И голос у него был благородный, это точно! Важный, густой, звучный, похожий на освещенные свечами бронзовые статуи.
За обедом я вежливо участвовал в неизбежном разговоре, хотя мысли мои были поглощены главнейшим вопросом: благородный я или нет? Если Сюлли готовы мне помогать и принимают меня у себя, то не потому ли, что я такой же, как они? То есть благородный?

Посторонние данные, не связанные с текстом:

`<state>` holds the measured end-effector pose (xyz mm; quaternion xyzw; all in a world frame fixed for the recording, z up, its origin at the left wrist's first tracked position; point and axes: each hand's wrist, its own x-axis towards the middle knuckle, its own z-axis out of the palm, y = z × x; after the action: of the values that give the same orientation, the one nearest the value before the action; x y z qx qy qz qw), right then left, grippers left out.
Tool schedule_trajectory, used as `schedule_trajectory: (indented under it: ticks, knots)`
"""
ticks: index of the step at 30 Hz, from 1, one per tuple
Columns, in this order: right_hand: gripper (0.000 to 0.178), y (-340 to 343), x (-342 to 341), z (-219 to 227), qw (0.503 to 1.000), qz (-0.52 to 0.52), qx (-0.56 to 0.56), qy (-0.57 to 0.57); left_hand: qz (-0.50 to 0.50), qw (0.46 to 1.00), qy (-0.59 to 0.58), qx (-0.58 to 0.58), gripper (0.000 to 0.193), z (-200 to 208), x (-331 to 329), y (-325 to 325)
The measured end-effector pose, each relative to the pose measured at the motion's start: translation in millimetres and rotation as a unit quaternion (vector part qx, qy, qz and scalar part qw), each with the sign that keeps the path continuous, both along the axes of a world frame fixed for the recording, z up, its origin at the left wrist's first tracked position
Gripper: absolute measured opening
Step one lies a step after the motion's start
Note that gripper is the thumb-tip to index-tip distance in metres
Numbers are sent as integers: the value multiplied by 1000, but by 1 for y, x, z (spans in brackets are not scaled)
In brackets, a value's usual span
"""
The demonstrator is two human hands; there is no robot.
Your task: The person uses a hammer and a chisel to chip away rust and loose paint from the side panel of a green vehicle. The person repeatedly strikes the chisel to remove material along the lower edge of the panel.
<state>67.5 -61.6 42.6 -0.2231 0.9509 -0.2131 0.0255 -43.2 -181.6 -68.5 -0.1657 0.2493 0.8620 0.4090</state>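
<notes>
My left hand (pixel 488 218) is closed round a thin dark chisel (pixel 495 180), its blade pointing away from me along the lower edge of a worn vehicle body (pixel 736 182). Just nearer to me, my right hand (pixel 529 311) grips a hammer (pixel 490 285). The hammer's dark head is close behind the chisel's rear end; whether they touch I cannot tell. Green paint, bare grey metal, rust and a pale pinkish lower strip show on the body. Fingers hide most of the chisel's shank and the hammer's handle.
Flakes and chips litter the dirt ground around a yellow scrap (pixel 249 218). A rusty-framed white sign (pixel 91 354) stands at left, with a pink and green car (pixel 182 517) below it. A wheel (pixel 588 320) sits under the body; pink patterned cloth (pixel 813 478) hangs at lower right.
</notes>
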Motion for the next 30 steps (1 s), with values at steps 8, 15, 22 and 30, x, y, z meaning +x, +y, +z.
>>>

К тому моменту, когда мы перешли в гостиную пить апельсиновый чай, я был уже готов изложить свои соображения по этому поводу, однако, опасаясь опровержения, промолчал, предпочитая еще немножко продлить столь лестные для меня сомнения…
Я уже засыпал, когда в дверь позвонили. И, разглядев из кресла, в котором я примостился, отца и маму, появившихся в вестибюле, я впервые в жизни подумал, что они — другие. Сутулясь в своих поношенных пальто, с картонными чемоданами в руках, они говорили так робко и растерянно, словно блистательные хозяева дома, к которым они обращались, внушали им такой же страх, как ночь, из которой они сюда явились. И тогда во мне закралось новое сомнение: уж не были ли мои родители бедными?
— Облава! Они забирают всех. И женщин с детьми тоже. Забрали Розенбергов. И Мейеров. И Лагеров. И Перельмутеров. Всех…
Отец плакал. Мне было неприятно, что он, который не плакал никогда, расплакался перед такими людьми, как эти Сюлли. Что могла означать подобная несдержанность? Что мы тоже благородные? Из глубокого кресла, где я, как они думали, уснул, мне было видно и слышно все.
— Ехать… Куда ехать? Чтобы добраться до Испании, надо пересечь Францию, а там опасность ничуть не меньше. И вдобавок без фальшивых документов…
— Видишь, Мишке, — говорила мама, — надо было нам уехать в Бразилию с тетей Ритой.
— Пока мой отец болел, и речи быть не могло!
— Да он-то теперь уже умер, прими Господь его душу.
— Ну а теперь уже слишком поздно…
Граф де Сюлли направил беседу в нужное русло:
— Я позабочусь о вас.
— Нет, господин граф, что будет с нами — не самое важное. Надо спасти Жозефа. Его в первую очередь. И только его, если уж нельзя будет иначе.
— Да, — поддержала мама, — это Жозефа надо как следует спрятать.
Мне казалось, что такая забота о моей особе лишь подтверждает мою догадку: я — благородный. По крайней мере в глазах моих родителей.